▶ Task statement
Among these records, which lines include "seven"? Copy them out.

▶ Information given
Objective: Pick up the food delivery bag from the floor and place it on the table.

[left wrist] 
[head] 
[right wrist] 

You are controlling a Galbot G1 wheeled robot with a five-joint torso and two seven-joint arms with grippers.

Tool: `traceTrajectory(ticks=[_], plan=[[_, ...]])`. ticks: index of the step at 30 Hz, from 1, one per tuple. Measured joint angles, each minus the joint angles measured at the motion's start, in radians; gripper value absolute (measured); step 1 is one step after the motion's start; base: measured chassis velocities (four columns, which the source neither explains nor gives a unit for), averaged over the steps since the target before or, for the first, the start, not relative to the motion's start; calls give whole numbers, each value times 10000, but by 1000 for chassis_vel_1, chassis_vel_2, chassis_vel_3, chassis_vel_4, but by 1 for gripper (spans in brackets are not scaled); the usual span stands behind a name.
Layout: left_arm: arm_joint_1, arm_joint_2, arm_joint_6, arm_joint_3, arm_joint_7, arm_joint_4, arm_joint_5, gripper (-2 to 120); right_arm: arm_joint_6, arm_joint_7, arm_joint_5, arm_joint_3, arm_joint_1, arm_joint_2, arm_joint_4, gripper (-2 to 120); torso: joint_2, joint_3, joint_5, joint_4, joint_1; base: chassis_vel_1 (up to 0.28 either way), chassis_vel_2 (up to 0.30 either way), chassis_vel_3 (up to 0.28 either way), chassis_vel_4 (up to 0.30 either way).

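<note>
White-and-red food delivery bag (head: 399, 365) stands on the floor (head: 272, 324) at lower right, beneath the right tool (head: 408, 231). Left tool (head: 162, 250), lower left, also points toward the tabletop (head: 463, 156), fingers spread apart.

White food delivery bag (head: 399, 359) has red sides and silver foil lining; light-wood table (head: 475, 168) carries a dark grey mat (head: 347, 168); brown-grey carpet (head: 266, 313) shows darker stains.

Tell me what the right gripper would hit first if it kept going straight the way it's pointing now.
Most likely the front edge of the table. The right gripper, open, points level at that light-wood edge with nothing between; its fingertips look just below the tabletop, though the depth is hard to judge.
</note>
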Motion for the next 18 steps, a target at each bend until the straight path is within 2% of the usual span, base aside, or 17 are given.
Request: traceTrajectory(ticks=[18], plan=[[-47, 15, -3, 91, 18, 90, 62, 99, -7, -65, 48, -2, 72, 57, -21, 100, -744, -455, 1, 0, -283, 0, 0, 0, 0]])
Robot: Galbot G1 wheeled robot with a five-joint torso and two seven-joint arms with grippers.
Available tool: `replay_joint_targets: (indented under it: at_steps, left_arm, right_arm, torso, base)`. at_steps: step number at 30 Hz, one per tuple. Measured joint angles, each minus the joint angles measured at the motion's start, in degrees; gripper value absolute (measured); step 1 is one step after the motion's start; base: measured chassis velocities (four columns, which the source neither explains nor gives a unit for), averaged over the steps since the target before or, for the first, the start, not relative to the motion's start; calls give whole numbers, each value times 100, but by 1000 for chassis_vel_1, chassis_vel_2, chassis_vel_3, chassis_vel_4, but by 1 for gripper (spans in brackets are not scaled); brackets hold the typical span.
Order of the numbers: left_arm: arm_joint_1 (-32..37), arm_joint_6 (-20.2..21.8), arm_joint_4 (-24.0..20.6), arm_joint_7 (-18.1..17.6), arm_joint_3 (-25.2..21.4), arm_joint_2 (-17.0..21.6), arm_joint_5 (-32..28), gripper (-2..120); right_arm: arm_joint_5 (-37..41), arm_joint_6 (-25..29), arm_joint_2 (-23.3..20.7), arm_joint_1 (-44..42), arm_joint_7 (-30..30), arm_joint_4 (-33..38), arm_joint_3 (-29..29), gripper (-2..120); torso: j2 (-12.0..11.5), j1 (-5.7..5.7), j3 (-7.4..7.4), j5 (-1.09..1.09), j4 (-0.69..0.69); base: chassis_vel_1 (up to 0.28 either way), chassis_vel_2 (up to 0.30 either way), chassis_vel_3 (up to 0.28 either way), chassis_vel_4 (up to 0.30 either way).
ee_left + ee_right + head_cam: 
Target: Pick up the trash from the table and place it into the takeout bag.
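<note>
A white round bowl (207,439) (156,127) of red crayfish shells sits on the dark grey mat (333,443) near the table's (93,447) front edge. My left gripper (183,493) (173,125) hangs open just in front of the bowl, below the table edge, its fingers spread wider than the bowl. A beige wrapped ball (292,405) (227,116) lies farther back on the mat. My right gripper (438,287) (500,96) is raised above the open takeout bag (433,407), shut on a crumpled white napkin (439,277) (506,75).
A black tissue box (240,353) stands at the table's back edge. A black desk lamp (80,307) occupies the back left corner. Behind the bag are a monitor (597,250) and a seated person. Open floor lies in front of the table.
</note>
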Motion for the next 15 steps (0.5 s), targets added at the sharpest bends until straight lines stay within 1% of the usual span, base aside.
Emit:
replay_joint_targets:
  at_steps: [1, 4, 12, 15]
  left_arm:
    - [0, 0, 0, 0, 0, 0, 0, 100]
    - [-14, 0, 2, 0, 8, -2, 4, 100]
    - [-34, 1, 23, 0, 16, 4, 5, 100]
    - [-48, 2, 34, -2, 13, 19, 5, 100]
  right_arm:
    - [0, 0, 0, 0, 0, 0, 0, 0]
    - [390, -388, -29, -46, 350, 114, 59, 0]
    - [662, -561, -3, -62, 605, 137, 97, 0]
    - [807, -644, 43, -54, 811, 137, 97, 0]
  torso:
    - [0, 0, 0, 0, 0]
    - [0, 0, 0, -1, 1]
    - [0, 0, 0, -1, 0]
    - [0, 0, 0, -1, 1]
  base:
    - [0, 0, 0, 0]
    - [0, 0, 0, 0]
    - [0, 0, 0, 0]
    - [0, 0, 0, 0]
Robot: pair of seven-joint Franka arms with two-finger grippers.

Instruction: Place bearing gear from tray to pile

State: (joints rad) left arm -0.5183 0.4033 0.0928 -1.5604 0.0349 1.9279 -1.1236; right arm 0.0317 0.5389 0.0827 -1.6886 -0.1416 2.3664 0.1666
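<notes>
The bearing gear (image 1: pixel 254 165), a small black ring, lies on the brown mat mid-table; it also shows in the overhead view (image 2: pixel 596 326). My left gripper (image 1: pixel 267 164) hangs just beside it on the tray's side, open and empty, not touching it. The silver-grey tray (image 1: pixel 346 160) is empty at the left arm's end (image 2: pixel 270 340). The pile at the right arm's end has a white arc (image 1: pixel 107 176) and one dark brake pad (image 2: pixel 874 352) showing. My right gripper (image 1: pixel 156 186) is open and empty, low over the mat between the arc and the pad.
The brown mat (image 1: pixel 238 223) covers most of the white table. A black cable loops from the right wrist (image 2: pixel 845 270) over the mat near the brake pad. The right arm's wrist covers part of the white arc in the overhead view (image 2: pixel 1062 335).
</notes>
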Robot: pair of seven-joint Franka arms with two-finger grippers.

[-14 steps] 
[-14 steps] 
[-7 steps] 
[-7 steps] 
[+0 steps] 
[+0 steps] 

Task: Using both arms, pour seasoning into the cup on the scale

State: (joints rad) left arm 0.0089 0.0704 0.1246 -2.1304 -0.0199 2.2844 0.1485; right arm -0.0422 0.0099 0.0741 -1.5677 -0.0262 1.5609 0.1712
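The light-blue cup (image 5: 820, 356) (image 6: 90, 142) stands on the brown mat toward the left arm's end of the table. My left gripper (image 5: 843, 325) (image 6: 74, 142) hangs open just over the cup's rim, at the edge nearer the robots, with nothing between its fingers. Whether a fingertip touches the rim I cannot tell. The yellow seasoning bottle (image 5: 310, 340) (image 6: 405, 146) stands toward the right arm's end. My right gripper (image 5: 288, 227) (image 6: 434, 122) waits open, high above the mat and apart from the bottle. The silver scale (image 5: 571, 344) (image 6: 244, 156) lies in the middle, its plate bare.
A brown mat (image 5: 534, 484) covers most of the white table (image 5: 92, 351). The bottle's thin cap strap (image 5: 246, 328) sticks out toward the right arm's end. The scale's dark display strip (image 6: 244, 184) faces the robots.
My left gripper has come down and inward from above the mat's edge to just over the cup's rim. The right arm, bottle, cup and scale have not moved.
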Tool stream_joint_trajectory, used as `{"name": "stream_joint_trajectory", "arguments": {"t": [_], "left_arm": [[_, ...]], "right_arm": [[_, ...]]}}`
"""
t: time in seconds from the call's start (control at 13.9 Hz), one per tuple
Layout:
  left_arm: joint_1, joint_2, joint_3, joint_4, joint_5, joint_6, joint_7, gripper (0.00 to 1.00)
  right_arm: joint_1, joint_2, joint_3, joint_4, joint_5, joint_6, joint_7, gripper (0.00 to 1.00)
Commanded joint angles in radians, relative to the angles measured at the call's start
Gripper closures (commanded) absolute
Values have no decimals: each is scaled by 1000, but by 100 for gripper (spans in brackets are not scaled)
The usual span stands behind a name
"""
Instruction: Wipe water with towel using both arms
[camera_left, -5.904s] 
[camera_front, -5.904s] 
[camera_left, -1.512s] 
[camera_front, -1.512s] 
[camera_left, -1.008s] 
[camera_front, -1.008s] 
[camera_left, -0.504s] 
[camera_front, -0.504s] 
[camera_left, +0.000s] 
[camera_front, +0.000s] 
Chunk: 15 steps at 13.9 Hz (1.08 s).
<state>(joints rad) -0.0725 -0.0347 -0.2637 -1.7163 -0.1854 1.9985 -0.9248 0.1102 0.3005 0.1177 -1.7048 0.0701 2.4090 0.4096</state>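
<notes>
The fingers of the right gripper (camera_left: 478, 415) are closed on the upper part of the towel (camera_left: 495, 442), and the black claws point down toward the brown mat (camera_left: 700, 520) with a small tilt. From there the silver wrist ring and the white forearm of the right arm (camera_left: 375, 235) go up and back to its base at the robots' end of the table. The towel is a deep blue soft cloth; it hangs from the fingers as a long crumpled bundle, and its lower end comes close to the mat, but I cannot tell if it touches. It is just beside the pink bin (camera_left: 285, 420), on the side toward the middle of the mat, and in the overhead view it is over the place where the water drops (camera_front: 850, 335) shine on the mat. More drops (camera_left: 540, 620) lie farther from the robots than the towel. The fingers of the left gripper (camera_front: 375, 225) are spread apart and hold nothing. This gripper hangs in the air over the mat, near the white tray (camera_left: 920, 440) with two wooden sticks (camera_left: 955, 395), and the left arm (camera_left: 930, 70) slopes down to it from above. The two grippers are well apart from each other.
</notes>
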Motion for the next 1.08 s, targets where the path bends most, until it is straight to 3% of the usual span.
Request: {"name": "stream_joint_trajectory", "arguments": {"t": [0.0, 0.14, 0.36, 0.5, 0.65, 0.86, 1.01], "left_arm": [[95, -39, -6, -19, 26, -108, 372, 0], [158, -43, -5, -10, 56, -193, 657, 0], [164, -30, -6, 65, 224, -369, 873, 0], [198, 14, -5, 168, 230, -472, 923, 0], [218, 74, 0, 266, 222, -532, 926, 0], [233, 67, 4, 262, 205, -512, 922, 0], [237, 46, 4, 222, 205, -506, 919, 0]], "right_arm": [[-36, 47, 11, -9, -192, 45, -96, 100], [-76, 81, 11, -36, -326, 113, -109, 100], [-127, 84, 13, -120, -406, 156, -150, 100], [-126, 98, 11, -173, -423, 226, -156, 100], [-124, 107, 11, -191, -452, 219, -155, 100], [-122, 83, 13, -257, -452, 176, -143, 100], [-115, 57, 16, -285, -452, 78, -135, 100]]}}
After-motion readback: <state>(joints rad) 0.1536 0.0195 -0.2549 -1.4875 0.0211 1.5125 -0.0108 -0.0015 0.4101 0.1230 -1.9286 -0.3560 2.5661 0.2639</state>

▶ Exercise solution
You are controlling a Galbot G1 wheeled robot with a five-joint torso and two seven-joint arms with grippers.
Robot: Galbot G1 wheeled robot with a five-joint torso and two seven-joint arms with grippers.
Robot: pair of seven-joint Franka arms with two-finger grippers.
Robot: pair of seven-joint Franka arms with two-finger grippers.

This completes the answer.